Citation Numbers: 37 N.Y.2d 907, 340 N.E.2d 744, 378 N.Y.S.2d 382, 1975 N.Y. LEXIS 2270
Judges: Breitel, Jasen
Filed Date: 10/30/1975
Status: Precedential
Modified Date: 10/19/2024
Memorandum. As a result of the plaintiffs’ choice to litigate their claim on a warranty theory, the issue of Cyanamid’s negligence was never submitted to the jury. Rather evidence of Cyanamid’s negligence was totally excluded during the first stage of trial. Now Cyanamid argues that not having been found negligent in the first stage, it was not possible for the jury to find Cyanamid negligent on the respondents’ cross claims. This position is patently without merit (Dole v Dow Chem. Co., 30 NY2d 143; cf. Rogers v Dorchester Assoc., 32 NY2d 553); particularly in light of the fact that the trial court emphasized on at least six occasions that evidence of Cyanamid’s negligence was to be presented during the second stage of the trial.
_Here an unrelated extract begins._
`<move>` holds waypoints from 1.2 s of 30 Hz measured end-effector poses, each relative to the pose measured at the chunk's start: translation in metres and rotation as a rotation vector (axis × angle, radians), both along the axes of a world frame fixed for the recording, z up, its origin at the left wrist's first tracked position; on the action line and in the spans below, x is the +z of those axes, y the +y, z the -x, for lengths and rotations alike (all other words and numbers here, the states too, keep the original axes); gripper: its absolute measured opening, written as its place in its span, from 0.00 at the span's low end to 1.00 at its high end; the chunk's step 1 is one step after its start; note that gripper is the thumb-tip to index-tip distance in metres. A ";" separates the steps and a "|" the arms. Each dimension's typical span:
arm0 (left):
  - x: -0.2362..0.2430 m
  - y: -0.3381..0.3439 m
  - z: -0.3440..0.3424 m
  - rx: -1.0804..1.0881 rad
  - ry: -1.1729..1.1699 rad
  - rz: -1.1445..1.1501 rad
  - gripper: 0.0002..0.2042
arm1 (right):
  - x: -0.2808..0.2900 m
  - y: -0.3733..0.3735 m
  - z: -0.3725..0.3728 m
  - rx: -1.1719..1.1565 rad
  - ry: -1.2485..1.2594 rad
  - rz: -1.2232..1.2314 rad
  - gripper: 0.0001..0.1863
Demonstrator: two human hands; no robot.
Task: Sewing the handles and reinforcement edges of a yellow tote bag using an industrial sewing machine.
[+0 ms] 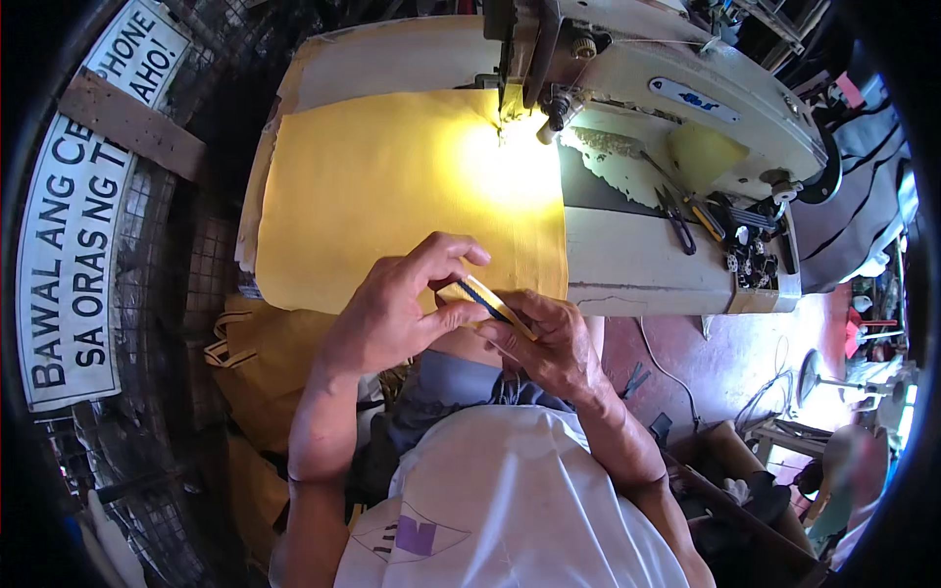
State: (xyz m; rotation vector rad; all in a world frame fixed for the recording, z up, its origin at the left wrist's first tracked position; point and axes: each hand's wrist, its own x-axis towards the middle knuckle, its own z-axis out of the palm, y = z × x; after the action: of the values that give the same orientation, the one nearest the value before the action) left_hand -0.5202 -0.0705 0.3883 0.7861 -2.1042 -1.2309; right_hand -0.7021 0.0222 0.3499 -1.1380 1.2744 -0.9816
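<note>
Between both hands, above my lap at the table's front edge, is a short strip (498, 308), yellow with a dark stripe and a pale edge, perhaps folded webbing. My left hand (387, 304) pinches its left end between thumb and fingers. The other end is gripped by my right hand (549, 343), thumb on the near side. Just beyond them a large yellow fabric sheet (382, 186) lies flat on the table. Its far right part reaches under the needle area of a sewing machine (676, 78), where a lamp lights it brightly.
Right of the sheet on the table (627, 255) lie thread snips (676, 220), a yellow cutter knife (708, 221) and several bobbins (750, 263). Tan fabric (265, 372) hangs at the lower left beside wire mesh. Another person's leg (735, 456) and a fan (812, 377) are at right.
</note>
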 end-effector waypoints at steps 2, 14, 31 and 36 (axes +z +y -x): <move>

The second stage was for an apportionment of liability among the Center and Rabineau, and Cyanamid, if the latter were found to have been negligent. We agree with the reasoning of Justice Shapiro (45 AD2d 314) and affirm on that opinion. Our affirmance should not be taken as approval of the trifurcation procedure utilized here by the trial court. It is preferable, and sometimes essential, that issues of liability be resolved at one stage of the trial.